Growing up, I always looked forward to the day when I would have a wife of my own. I longed for the nights we’d spend watching corny movies together while snickering till we snorted. I hankered for the beautiful dates we’d go on and the times we’d spend together cooking and washing dishes. This desire stuck throughout my life in college, and was even increased by the high rate of relationship forming I witnessed among my friends.

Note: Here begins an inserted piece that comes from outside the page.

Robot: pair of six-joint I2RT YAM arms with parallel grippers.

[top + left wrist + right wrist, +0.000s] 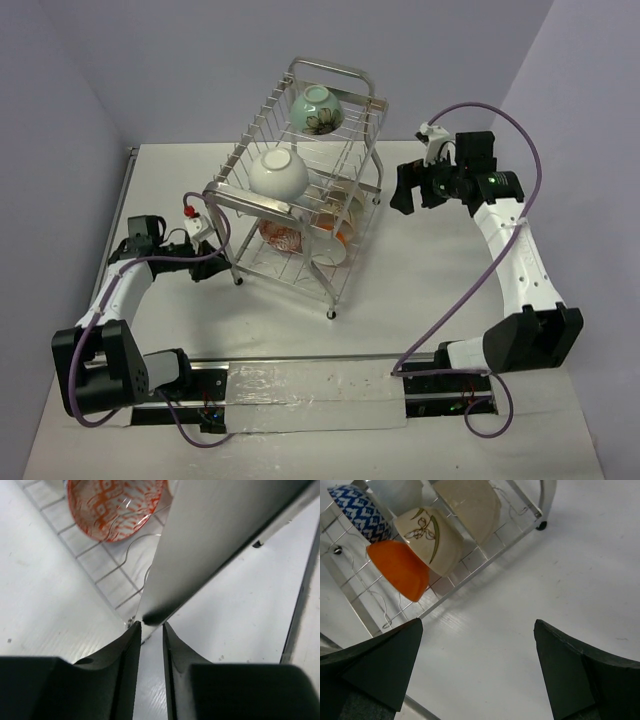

My social life in college was awfully bland. I never liked going out, so I spent most of my free time playing computer games and swimming. I however always wished to meet that girl who I knew was destined to sweep me of my feet, but the few female friends I managed to make in college eventually got repelled by my odd interests. And I wouldn’t blame them either. I was the socially awkward twenty year old guy with a terrible fashion sense who never spoke to anyone. I’m quite sure I graduated college with a number of my classmates even thinking I was mute. When I did speak, it was mostly about uninteresting topics. I mean, who wants to talk about absurdism and the Napoleonic wars? It didn’t help either that I liked cartoons, Christian rock and metal music, or that I was miserably shy. I however still yearned for a relationship.

I was recently reading the story of Jacob and Esau in the book of Genesis, when I felt God placing in my heart something to do with waiting on Him.

The story goes that Esau, one day came back from one of his hunting trips famished, and found his brother Jacob preparing some stew. He asked his brother to serve him some of the stew, but Jacob said that he would only trade it for his brother’s birthright. Being hungry, Esau figured that the birthright wasn’t that big a deal compared to the immediate feeling of quenching his hunger. He traded his place as his father’s first born son for a plate of soup.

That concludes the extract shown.